The ballroom sat on its own block, opposite an empty ball-bearing factory and an old warehouse. The closest apartment building was four blocks south and derelict. I couldn’t quite understand how the neighborhood had worked; the sidewalks were large, the streets wide. No traffic, no people, no apartment buildings. Perhaps this had been the equivalent of a factory town and when the factory had closed, it had killed the neighborhood completely. Definitely an area waiting for redevelopers to swoop in and convert everything into condominiums.

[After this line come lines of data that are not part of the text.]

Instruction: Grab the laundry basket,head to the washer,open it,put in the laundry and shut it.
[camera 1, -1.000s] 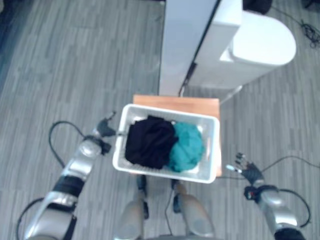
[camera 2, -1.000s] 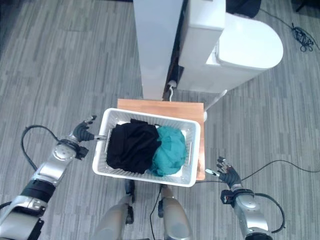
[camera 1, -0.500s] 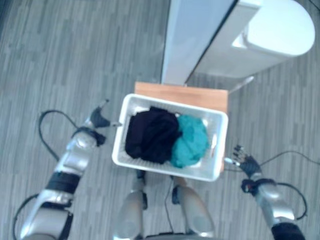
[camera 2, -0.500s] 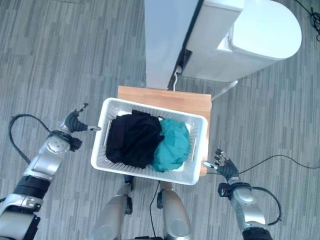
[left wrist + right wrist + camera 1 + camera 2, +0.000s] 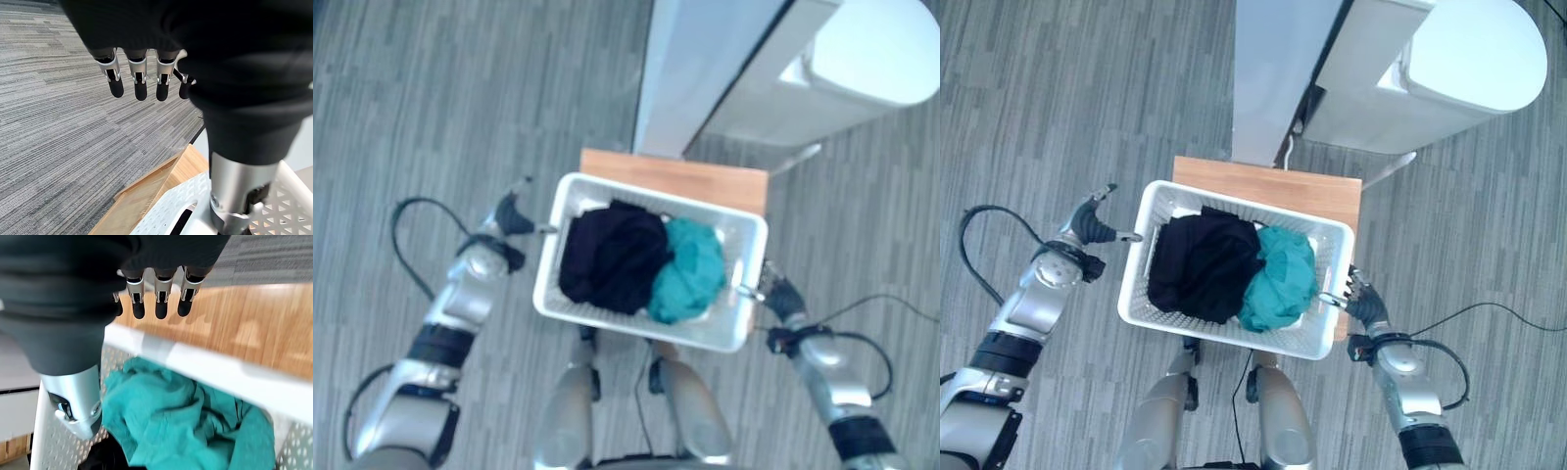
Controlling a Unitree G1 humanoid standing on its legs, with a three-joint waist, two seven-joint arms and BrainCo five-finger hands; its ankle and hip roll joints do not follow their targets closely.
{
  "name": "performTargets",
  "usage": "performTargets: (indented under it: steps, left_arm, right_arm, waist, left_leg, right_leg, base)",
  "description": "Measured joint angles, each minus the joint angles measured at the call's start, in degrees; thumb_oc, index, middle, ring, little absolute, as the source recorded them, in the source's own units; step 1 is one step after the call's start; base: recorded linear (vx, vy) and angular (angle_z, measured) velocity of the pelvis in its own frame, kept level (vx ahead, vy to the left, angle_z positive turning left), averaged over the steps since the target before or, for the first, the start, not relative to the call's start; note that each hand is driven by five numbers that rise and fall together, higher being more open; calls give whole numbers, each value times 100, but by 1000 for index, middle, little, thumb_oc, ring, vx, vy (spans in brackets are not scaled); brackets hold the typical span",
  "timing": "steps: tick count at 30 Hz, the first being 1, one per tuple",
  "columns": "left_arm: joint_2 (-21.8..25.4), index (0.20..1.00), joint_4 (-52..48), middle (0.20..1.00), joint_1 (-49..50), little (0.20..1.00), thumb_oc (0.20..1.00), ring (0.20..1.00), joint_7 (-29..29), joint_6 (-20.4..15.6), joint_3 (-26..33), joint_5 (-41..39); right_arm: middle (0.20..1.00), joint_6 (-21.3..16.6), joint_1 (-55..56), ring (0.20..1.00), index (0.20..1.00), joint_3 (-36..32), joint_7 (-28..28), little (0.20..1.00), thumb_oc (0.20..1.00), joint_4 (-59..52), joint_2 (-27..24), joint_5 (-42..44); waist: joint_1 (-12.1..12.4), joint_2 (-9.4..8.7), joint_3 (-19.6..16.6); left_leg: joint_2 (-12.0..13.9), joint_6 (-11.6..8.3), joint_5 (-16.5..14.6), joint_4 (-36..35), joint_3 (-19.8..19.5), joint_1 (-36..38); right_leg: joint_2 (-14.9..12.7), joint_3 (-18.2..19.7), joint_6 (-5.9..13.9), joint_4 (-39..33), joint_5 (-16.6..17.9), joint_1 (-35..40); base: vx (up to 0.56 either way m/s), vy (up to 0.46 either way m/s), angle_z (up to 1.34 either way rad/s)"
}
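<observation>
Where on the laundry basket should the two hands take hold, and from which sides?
Take the white laundry basket at its two short end walls, one hand per end, coming in from outside. Each end has a handle slot under the rim. The left hand sits open beside its end; the right hand is open at the other rim. The clothes lie heaped mid-basket, so both ends are free.

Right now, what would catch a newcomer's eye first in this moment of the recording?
The white laundry basket in the middle, sitting on a small wooden stand, with a black garment and a teal garment heaped inside. Next, the two hands flanking it: the left hand open just beside the basket's left end, the right hand open at its right rim. Behind the stand rises a white washer.
</observation>
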Motion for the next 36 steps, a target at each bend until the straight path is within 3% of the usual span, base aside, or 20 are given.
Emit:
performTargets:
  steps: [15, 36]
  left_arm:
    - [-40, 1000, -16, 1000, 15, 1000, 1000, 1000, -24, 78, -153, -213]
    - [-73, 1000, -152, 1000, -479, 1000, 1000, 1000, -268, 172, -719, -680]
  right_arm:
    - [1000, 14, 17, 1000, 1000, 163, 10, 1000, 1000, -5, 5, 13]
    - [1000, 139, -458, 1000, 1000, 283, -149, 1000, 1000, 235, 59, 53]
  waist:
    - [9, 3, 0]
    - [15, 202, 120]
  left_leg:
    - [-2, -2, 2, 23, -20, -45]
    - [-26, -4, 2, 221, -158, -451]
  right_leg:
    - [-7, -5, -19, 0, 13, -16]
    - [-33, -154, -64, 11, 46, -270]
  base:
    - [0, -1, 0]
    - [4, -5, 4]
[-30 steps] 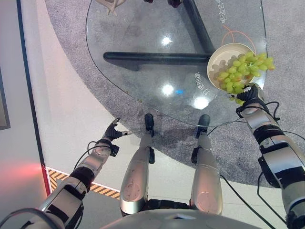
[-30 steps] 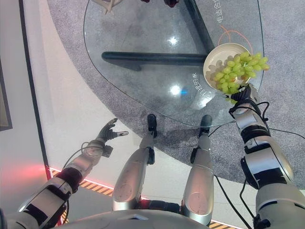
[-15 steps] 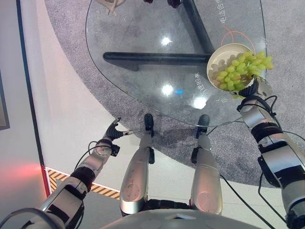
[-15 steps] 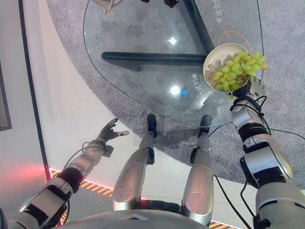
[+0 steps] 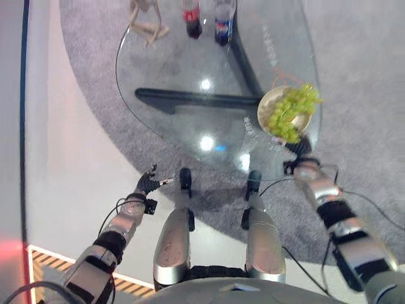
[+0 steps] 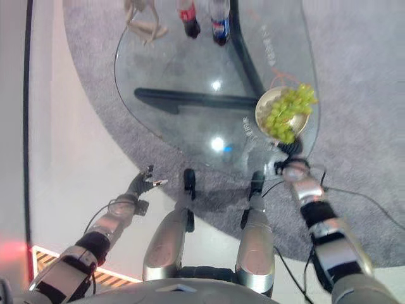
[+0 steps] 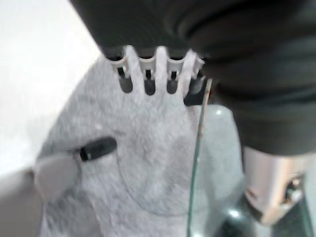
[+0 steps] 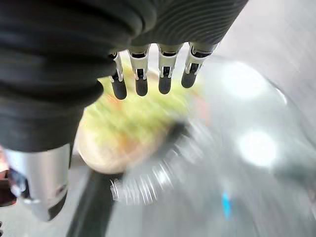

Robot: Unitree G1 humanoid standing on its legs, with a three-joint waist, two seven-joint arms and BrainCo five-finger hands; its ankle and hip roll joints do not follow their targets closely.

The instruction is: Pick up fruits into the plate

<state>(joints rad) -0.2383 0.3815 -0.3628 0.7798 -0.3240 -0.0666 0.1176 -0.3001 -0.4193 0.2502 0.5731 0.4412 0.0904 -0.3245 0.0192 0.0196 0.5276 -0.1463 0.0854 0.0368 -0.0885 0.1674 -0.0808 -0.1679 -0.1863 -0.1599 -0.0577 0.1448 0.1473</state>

The CAW “white attire” ball was by ticket only, but I felt I couldn’t take the risk of attempting to buy a ticket, even under a fake name, since I’d have to have it sent to my Colfax address. Someone would put two and two together.
I’d have to find another way in.
I stared at the Eastman Ballroom entrance. A dozen steps led up to a set of double doors under the columns. There’d be ticket takers up there, and if I tried to bluff my way past, I knew it would all go wrong from the start. If I tried to shoot my way in, that would give Charles plenty of time to get to cover. I walked all the way around the building again and leaned against the wall of the old ball-bearing plant.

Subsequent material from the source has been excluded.